“谢闻!你给我出来!你这个缩头乌龟!”
她披头散发,状若疯癫,刀尖在自己手腕上比比划划。
“你要是不对我负责,我就死在这儿!我和孩子做鬼也不会放过你!”
谢闻从帐篷里走了出来,径直朝她走过去,一把夺过那把刀。
我以为他要教训她,没想到他攥着刀,
毫不犹豫地就朝着自己的左手手掌划了下去。
一道深可见骨的口子瞬间绽开,
鲜血争先恐后地涌了出来,染红了他脚下的雪地。
“你要是再逼我!我不介意和你同归于尽!!”
孟苒彻底傻了,呆呆地看着他流血的手,
又看了看他冷漠的脸,最后哭喊着跑掉了。
支援点门口,终于只剩下我们两个人。
他转过身,看着我,
那双总是盛满冷漠和不耐的眼睛,此刻却充满了无措和哀求。
他朝我走了几步,鲜血顺着他的指尖滴滴答答地落在地上。
“我知道错了……”
“离婚协议……我没有签字……疏亦,跟我回去好不好?”
我看着他那只血肉模糊的手,心里没有一丝波澜。
“包扎一下吧。”
“别脏了我的地。”
那晚他高烧不退。
伤口感染加上在风雪里站了太久,
整个人烧得神志不清,躺在帐篷里不停地喊着我的名字。
同事们都劝我去看看,我最终还是去了。
我是一名医生,救死扶伤是我的天职。
我平静地给他检查伤口,消毒,上药,挂上输液瓶。
他昏迷中,嘴里还在一遍遍呢喃。
“疏亦……别走……”
“疏亦……我错了……”
我坐在他床边,开始整理今天的病人病历,
不知过了多久,他醒了。
他睁开眼看到我,混沌的眼神瞬间亮了起来,
“疏亦!”
我没有看他,手里的笔也没停,
“医药费三百,记得结一下。
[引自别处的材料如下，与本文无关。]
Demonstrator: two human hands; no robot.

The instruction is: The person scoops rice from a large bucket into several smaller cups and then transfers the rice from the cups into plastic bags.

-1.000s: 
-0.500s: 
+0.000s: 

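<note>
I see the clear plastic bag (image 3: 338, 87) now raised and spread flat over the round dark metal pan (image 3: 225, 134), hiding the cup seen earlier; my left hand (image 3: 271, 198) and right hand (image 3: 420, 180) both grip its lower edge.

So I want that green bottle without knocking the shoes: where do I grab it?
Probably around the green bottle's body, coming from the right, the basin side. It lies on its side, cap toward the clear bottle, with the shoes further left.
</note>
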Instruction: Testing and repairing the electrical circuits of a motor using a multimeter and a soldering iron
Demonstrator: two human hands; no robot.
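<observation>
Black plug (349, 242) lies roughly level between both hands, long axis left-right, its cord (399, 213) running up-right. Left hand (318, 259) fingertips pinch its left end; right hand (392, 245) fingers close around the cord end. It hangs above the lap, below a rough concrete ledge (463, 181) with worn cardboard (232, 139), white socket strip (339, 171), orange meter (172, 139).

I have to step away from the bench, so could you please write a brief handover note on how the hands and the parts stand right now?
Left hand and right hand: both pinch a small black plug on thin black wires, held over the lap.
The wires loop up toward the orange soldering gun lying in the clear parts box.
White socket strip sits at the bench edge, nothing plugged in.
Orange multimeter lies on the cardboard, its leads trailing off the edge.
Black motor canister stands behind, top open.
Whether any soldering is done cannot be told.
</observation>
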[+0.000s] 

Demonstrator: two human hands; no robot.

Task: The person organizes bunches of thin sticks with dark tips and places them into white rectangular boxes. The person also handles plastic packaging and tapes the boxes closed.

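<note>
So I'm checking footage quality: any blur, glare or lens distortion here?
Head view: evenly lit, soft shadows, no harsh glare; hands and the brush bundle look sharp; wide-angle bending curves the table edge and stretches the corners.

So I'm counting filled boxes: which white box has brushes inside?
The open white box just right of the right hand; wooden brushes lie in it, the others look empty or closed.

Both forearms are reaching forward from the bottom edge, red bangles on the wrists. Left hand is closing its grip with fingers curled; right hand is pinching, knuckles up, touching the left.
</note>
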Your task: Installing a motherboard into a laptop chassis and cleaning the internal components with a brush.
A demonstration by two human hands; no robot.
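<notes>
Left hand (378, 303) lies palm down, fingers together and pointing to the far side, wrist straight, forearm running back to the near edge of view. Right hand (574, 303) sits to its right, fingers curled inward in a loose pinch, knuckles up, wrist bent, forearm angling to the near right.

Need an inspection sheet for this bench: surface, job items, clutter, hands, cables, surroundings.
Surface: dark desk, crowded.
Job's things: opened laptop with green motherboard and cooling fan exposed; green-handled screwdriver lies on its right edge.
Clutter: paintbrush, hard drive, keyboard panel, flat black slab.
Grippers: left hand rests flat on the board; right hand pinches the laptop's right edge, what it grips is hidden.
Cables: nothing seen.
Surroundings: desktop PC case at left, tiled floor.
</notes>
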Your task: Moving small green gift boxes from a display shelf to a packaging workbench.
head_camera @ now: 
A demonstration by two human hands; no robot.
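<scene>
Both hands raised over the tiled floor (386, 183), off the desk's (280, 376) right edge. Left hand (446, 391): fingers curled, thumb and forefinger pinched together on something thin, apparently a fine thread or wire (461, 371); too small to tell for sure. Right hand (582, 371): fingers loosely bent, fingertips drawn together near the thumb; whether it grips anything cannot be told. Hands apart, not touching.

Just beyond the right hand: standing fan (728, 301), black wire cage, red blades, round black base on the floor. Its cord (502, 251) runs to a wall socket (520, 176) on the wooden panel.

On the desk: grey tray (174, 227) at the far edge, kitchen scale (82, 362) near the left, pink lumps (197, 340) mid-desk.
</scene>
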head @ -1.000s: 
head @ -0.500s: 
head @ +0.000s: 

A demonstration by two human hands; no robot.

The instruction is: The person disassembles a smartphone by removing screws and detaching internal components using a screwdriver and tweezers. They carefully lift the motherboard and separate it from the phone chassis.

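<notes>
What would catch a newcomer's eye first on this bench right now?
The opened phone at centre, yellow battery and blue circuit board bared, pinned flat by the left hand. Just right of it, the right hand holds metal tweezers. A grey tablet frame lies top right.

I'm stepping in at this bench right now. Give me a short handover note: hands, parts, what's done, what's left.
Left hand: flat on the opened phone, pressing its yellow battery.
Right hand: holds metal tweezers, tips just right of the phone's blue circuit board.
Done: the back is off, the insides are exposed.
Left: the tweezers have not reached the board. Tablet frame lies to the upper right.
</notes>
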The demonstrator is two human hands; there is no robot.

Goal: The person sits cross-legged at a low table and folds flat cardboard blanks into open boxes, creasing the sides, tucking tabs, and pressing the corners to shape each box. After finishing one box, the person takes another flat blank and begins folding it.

”
我写完最后一笔,合上病历本,
从口袋里拿出一张烫金的红色请柬,放在他床头。
“对了,你未婚妻孟苒刚发来的请柬,祝你们百年好合,早生贵子。”
谢闻的视线落在请柬上,难以置信地看着我,又看看那张请柬。
孟苒拿到了那份我签了字的离婚协议,
趁他睡着,抓着他的手,在离婚协议上摁下了手印。
跑回去拿肚子里的孩子和谢家公司的商业机密去闹,
谢老爷子被气进了医院。
威逼利诱下,他家不得不点了头。
谢闻被谢家派来的人抓了回去,强行结婚,
但他在婚礼现场跑了,惹怒了谢老爷子,
直接将他赶出去,不管死活,
而孟苒也没好到哪里去,
虽然如愿进了谢家,但并没有得到谢家人的认可,
孩子出生后直接被抱走抚养,
而她则被谢家派专人小时连续看管,没有一点人身自由。